Старик ответил, только когда съехали с горы в улицу:
— Твоя правда, оттуда теперь только эти самые, похоронки, идут.
«Кто тебя просит об этом!» — подумала Нюра.
— Я уже получил одну. Похоронную, — пояснил кучер и без нужды сильно дернул вожжами. Лошадка будто бы прибавила ходу — чаще замелькал ее круп, но бег ее скорее был бегом на месте. — Четверых сыновей, это самое, вырастили мы со старухой. Один к одному. Дубки. Троих уже отправили. Один успел голову сложил… Четвертый, это самое, на всевобуч бегает. Заглянет домой — рожа так и расплывается: я колоть умею, я стрелять умею, я ползать умею! Э-э-эх! — всхлипнул старик, глядя прямо перед собой и, кажется, ничего не видя.
Нюра и не думала вступать в разговор, но она так ясно увидела парня, у которого после всех военных учений «рожа расплывается», и мягко, чтобы не обидеть деда, сказала:
— Это ведь хорошо!
— А я тебе сказал — плохо? — озлился кучер и опять сильно дернул вожжами, опять сплюнул. Сказать правду, он не плевался — так, видимость одна, выражение чувств, звук один: тьфу!
Старик сильно прихлопнул по коленкам, снял рукавицы, покосился на то, что в середке своей было сыном Нюры, и раздумчиво спросил:
— Курить-то, поди, при нем можно?
Нюра не сдержалась — рассмеялась.
— Не в избе ведь мы! Вы не стесняйтесь!
— Чего ты меня множишь?
— Как — множу?
— Может, на два, может, на три. Я один, а ты меня: вы!
— Да как же по-другому!
— Петрован я, Ильич. Кажись, слышала? Но сказать — так и это лишковато. Дядя Петрован — так величали меня до войны. Теперь то ли с ухом у меня не тот порядок, то ли закон другой вышел, все чаще слышу: дед Петрован, дед Петрован, а то и вовсе Петрован Ильич. Выбирай на свой вкус. А множить не надо.
Говоря, дед Петрован набил трубку, развернул хозяйство, называемое «кузней», — железную трубочку с ввинченным в нее ватным жгутом, осколок кремня и кресало из куска рашпиля. Чак! Чак! Огонь.
— А тебя как величают?
— Нюрой.
— Анной, значит. Настоящее имя. Без этих самых…
Дым дед Петрован пускал через правое плечо назад, но завихрения воздуха за кошевой заворачивали табачный дух и подносили Нюре с левой щеки. Но дух тот был уже безвредный, даже приятный. Это, знать-то, мягкий, сочный воздух мартовского дня колдовал — все плохое превращал в добро. И снег — не полозья! — все пел и пел под кошевой.

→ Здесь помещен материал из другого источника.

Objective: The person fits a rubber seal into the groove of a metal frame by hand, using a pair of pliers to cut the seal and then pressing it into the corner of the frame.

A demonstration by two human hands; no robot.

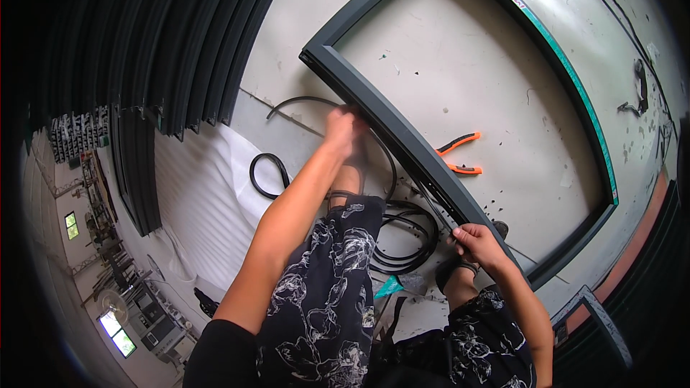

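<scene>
A dark grey metal frame (399, 126) lies at a slant in front of me, its grooved near side facing my legs. My left hand (343, 129), slightly blurred, is closed at that side near the far-left corner. A thin black rubber strip (302, 99) runs into it and curves on toward my feet. Lower along the same side, my right hand (476, 243) pinches the strip against the groove, thumb toward me. Its fingertips are partly hidden. More of the black strip lies in loose coils (433, 233) between my legs.
Pliers (460, 169) with orange and black handles lie inside the frame, partly under its near side. Dark profiles (165, 43) are stacked at the left beside white foam sheeting (208, 194). Black scraps (638, 90) lie on the floor at right.
</scene>
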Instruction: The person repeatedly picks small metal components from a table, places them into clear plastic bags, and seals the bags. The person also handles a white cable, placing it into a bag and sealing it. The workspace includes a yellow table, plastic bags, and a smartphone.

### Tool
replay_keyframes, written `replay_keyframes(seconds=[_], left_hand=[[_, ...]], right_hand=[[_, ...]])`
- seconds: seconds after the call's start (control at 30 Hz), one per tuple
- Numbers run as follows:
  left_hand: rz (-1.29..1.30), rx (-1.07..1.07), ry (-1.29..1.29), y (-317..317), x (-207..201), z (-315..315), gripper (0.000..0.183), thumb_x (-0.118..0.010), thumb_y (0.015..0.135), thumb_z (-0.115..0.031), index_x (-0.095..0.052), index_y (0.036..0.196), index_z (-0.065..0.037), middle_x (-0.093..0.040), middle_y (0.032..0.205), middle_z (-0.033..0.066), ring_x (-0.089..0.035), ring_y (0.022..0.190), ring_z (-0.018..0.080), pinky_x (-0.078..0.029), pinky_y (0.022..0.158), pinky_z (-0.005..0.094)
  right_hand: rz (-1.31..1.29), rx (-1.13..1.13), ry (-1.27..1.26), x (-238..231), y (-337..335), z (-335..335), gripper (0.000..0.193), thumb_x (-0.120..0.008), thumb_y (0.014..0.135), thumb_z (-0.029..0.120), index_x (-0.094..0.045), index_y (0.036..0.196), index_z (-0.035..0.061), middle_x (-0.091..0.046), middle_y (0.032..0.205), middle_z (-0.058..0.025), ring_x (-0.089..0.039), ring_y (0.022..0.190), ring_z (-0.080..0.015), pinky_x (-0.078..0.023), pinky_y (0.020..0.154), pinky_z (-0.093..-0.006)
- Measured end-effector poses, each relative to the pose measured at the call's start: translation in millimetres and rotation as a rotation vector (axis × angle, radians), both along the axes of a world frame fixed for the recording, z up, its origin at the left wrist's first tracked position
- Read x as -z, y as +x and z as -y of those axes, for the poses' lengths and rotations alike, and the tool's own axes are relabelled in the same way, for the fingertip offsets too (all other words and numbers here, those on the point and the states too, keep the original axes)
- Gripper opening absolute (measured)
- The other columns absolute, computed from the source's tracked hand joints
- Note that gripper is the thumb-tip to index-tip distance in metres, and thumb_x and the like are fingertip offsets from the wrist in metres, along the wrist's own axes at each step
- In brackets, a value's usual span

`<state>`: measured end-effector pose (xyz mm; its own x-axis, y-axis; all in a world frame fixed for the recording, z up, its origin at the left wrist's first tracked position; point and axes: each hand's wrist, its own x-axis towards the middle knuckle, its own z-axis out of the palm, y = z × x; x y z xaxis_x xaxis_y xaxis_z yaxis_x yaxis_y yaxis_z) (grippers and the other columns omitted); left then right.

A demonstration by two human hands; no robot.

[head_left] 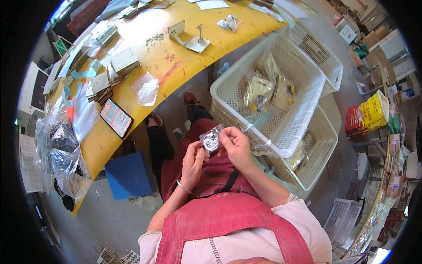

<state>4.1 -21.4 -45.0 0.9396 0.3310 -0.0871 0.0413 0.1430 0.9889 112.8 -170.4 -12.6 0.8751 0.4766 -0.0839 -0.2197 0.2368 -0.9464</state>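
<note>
A small clear plastic bag [212,141] is held over my lap, with a white coiled cord or ring-shaped piece inside it. My left hand [194,162] pinches the bag's lower left side between thumb and fingers. At its upper right edge my right hand [236,147] grips the bag too, fingers curled in. To the right of my hands stands a white plastic crate [268,147], where several bagged flat parts [258,91] lie. On the yellow table [145,115] ahead, a bundle of clear plastic bags [146,89] lies near the front edge.
A phone [116,118] with a lit screen rests at the table's edge. Stacks of flat plates [124,60], metal brackets [198,43] and tiny scattered parts [154,39] sit farther back. A blue box [128,176] is below the table. Another white crate [323,145] stands beside the first.
</note>
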Motion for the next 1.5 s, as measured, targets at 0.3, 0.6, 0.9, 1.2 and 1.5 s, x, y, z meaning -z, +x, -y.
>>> replay_keyframes(seconds=[0.3, 0.6, 0.9, 1.2, 1.5], left_hand=[[-0.027, -0.019, 0.083, -2.4, 13.2, -2.1, 0.028, -0.061, 0.109, -0.01, -0.056, 0.135, 0.0, -0.068, 0.092, 0.0042, -0.065, 0.084, 0.0102, -0.055, 0.078, 0.0265], [-0.042, -0.036, 0.145, 5.2, 19.4, -8.5, 0.03, -0.063, 0.108, -0.01, -0.057, 0.136, 0.0, -0.07, 0.092, 0.0072, -0.069, 0.084, 0.0131, -0.057, 0.076, 0.0288], [-0.048, -0.02, 0.188, 16.2, 18.9, -10.8, 0.03, -0.064, 0.105, -0.005, -0.057, 0.135, -0.001, -0.07, 0.092, 0.0061, -0.067, 0.086, 0.013, -0.055, 0.077, 0.0286], [-0.093, 0.125, 0.198, 19.7, 24.8, -3.2, 0.029, -0.063, 0.106, -0.005, -0.059, 0.134, -0.001, -0.07, 0.097, 0.0072, -0.068, 0.092, 0.0126, -0.056, 0.084, 0.0294], [-0.049, -0.092, 0.269, 11.4, 18.0, -16.3, 0.027, -0.065, 0.103, -0.007, -0.062, 0.129, -0.002, -0.07, 0.095, 0.0116, -0.071, 0.089, 0.0211, -0.057, 0.081, 0.0338]], right_hand=[[0.024, 0.155, -0.058, -51.7, 117.5, -0.5, 0.014, -0.062, 0.108, 0.013, -0.063, 0.114, 0.0004, -0.074, 0.087, -0.0103, -0.069, 0.06, -0.018, -0.059, 0.055, -0.0324], [-0.228, 0.071, -0.001, -98.8, 312.2, -71.0, 0.04, -0.058, 0.108, 0.023, -0.047, 0.139, -0.0009, -0.071, 0.115, -0.0175, -0.076, 0.09, -0.0265, -0.063, 0.066, -0.0396], [0.104, 0.026, -0.36, -44.5, 268.2, 8.8, 0.037, -0.062, 0.108, 0.02, -0.057, 0.139, 0.0019, -0.075, 0.114, -0.0116, -0.074, 0.085, -0.0182, -0.058, 0.072, -0.03], [0.241, -0.034, -0.453, -50.9, 211.0, 31.2, 0.021, -0.062, 0.108, 0.016, -0.071, 0.122, 0.0032, -0.077, 0.1, -0.0052, -0.071, 0.083, -0.0109, -0.055, 0.073, -0.0264], [1.287, -0.25, -0.471, -62.6, 131.8, -114.5, 0.029, -0.075, 0.094, 0.013, -0.074, 0.121, 0.0017, -0.075, 0.117, -0.0145, -0.071, 0.111, -0.0293, -0.054, 0.097, -0.0432]])
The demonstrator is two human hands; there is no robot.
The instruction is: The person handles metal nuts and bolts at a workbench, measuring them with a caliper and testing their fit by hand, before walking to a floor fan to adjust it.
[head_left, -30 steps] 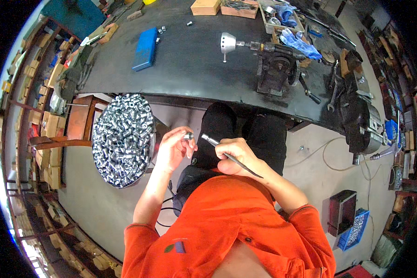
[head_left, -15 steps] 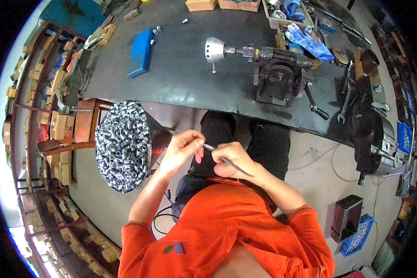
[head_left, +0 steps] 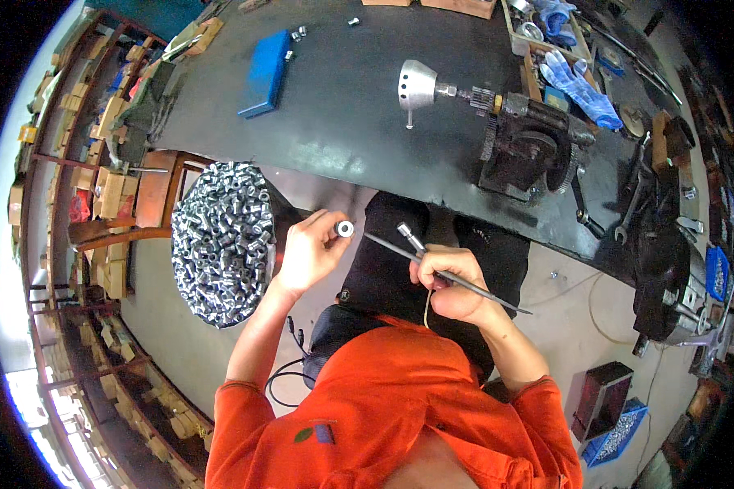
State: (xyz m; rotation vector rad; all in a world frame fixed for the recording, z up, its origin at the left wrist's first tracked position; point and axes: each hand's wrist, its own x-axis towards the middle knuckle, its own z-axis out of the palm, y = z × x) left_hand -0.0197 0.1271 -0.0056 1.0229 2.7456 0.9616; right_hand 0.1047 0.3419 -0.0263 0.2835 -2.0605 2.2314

— Горе с этими детьми, — сказал дед Петрован, особенно заметно шепелявя из-за трубки во рту. — Если бы сказали: иди отдай жизнь за своих детей… Пошел бы, отдал бы… Без этого самого — без разговору… А тут наоборот получается — они за нас головы кладут…
Кончилась пустынная, по-утреннему сумрачная улица. За околицей будто бы прибавилось свету — развернулись во всю ширь заснеженные поля, словно залитые парно-пенным молоком, и впереди, куда вела дорога, открылся чистый, слепящей голубизны краешек неба. Все вокруг: небо и земля, дальний лес и ближняя былинка на меже — все, что охватывал глаз, имело свою резкую, словно обновленную окраску, как это и бывает после мартовской метели. И все вместе пахло весной, одуреть можно.